### [GOAL OF THE EXERCISE]
Output exactly the lines below, starting with the line that has "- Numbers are" and going on through the line that has "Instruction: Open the", both included, and no other lines.

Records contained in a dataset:
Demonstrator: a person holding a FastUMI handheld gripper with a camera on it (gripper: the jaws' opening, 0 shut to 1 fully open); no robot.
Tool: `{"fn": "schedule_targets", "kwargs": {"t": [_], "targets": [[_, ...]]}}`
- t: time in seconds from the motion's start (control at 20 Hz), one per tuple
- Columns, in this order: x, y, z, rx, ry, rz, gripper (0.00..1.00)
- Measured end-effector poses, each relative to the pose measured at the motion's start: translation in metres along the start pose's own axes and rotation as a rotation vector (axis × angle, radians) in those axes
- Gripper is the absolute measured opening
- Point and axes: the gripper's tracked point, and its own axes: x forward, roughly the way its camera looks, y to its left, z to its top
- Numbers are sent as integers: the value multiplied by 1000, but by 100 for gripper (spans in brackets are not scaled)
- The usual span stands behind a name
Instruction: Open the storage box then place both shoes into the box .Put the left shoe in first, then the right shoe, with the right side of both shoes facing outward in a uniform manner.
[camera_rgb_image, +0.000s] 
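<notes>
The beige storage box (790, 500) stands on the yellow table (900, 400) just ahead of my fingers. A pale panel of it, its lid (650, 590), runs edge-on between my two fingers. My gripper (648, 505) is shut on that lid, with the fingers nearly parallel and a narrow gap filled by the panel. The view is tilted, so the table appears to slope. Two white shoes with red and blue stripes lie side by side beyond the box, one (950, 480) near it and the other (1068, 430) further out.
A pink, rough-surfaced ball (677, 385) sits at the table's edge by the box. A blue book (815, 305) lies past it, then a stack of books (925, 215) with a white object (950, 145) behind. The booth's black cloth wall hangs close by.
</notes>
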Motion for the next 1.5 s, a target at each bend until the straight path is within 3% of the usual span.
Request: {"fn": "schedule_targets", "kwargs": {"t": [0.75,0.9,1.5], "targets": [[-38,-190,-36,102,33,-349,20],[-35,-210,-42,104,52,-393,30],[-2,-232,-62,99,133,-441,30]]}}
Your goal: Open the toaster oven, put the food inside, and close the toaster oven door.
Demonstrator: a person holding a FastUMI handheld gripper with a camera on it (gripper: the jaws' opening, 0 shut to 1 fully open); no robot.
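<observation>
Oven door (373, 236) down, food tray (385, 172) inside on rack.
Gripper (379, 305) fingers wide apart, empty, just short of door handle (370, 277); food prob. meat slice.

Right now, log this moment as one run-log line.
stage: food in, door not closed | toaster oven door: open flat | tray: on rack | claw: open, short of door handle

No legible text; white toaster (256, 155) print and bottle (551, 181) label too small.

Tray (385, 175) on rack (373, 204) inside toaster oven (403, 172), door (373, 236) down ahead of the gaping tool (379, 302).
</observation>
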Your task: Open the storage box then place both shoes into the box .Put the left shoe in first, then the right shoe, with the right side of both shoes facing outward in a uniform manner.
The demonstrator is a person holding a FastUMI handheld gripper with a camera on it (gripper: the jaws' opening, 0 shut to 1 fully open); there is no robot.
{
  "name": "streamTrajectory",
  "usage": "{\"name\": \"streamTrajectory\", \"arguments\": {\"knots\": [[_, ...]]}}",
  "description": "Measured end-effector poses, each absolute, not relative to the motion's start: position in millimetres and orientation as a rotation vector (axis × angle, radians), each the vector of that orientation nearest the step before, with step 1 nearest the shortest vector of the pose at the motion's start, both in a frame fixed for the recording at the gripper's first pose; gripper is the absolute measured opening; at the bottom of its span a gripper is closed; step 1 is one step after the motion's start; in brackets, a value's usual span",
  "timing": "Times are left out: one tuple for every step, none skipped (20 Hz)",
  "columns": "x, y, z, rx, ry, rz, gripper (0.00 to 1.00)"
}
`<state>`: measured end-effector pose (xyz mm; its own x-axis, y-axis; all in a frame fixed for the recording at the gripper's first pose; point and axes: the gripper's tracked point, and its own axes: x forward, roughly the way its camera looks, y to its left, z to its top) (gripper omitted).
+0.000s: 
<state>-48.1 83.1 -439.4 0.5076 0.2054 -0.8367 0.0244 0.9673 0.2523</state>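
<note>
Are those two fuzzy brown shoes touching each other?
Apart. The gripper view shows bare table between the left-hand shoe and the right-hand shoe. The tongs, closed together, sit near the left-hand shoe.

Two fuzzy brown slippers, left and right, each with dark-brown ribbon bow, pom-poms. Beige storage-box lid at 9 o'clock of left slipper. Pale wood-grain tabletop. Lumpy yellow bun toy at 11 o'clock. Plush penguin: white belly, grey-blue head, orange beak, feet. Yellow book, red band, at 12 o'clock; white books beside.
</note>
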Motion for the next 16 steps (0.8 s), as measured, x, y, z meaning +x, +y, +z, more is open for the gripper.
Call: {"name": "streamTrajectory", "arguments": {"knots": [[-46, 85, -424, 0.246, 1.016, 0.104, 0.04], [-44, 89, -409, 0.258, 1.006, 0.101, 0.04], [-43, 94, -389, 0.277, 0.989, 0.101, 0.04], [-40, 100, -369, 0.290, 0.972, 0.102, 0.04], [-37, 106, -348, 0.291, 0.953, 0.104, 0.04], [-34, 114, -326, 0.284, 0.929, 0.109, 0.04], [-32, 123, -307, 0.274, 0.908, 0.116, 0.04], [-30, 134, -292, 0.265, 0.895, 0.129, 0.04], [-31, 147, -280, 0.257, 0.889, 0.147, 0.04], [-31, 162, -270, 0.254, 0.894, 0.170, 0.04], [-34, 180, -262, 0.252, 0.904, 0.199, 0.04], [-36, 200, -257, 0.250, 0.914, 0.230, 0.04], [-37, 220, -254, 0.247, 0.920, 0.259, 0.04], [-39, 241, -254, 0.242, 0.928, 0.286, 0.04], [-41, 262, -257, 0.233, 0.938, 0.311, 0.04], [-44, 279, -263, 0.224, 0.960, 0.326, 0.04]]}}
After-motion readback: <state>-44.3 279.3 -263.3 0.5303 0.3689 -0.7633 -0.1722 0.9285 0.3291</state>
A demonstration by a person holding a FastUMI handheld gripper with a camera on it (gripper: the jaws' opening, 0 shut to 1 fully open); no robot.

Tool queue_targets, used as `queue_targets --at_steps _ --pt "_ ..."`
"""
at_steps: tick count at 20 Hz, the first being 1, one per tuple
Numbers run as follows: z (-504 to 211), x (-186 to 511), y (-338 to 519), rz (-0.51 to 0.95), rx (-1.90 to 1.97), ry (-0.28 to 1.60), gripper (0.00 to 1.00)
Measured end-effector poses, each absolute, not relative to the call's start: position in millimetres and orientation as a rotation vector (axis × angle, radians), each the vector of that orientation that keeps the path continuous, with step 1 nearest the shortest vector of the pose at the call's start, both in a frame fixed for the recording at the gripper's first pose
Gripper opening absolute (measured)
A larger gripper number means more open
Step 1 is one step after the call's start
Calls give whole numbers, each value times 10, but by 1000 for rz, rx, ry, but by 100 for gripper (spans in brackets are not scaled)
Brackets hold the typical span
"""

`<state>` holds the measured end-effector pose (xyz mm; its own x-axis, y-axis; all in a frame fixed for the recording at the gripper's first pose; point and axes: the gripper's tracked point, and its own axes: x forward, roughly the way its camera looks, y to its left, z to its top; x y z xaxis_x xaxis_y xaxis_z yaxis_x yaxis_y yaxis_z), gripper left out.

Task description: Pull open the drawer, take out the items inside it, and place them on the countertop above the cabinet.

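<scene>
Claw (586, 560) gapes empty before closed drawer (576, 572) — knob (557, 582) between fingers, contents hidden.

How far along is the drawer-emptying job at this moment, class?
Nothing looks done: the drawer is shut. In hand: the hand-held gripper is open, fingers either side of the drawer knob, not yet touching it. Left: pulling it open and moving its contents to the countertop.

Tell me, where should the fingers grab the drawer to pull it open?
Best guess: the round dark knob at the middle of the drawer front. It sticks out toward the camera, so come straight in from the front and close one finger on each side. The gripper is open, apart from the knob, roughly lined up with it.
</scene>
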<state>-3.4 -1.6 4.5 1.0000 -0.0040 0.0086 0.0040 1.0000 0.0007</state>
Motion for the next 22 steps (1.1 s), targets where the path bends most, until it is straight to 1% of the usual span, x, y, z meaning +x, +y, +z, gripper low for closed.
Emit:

### [RESPONSE TO THIS TASK]
- Numbers are sent as integers: the value multiplied by 1000, but by 100 for gripper (spans in brackets are not scaled)
- The usual span stands behind a name
Instruction: Open the storage box then place both shoes into the box .Put the left shoe in first, then the right shoe, with the right side of both shoes facing outward in a uniform manner.

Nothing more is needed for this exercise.